We further determined whether reducing p53 expression rescues the abnormal cardiac morphology in Prmt1-deficient heart. The Tbx18-Cre;Prmt1^fl/fl;p53^fl/+ mutant pups displayed normal heart and body weights at P0 (Figures 7J–7L) and survive to adulthood without obvious abnormality. Reducing p53 rescued the hypoplastic phenotype caused by Prmt1 deficiency, because Tbx18-Cre;Prmt1^fl/fl;p53^fl/+ mice displayed ventricular wall thickness comparable to controls (Figures 7M and 7N). Reducing p53 also restored myocardial expansion, because the percentages of Ki67+ and pH3+ myocytes in Tbx18-Cre;Prmt1^fl/fl;p53^fl/+ mice were comparable to controls (Figures 7O–7R).
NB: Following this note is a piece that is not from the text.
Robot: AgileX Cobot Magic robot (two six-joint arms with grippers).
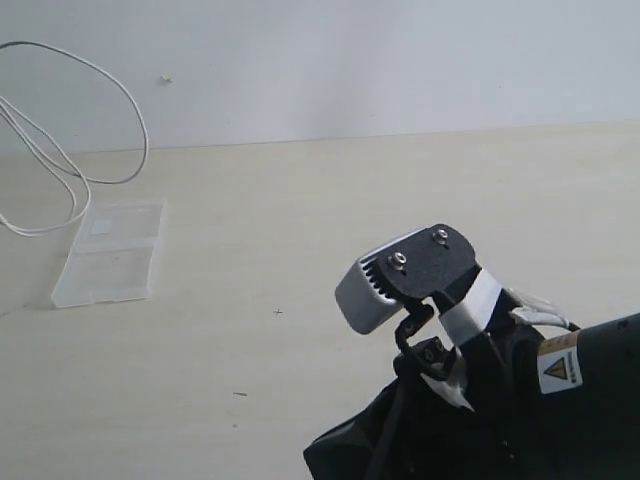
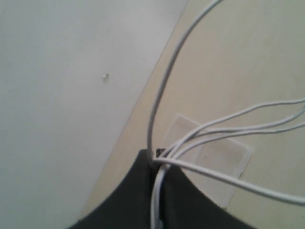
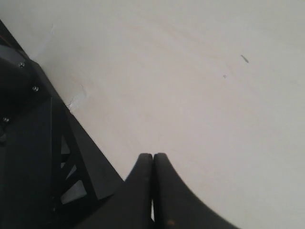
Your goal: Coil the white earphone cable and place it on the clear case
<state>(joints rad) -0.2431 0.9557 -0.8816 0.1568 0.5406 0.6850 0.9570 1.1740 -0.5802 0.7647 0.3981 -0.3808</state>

These findings showed that reducing p53 in Prmt1-deficient epicardial cells largely rescues epicardial invasion; restores the formation of cardiac fibroblasts, cVSMCs, and pericytes; and rescues ventricular morphogenesis.

DISCUSSION

We identified a PRMT1-p53 pathway that drives epicardial invasion and differentiation. In epicardial cells, depletion of PRMT1 causes a significant change in alternative splicing, including Mdm4 splicing, which stabilizes p53. The accumulation of p53 in turn decreases Slug levels and blocks epicardial EMT and invasion. We further show that during embryonic heart development, epicardial-specific deletion of Prmt1 causes p53 accumulation, disrupts epicardial invasion, and impairs the formation of epicardial cell-derived cardiac mesenchymal lineages, including cardiac fibroblasts, cVSMCs, and pericytes. By reducing epicardial p53 in vivo, the disrupted invasion, impaired cardiac mesenchymal cell formation, and cardiac morphological defects were largely rescued.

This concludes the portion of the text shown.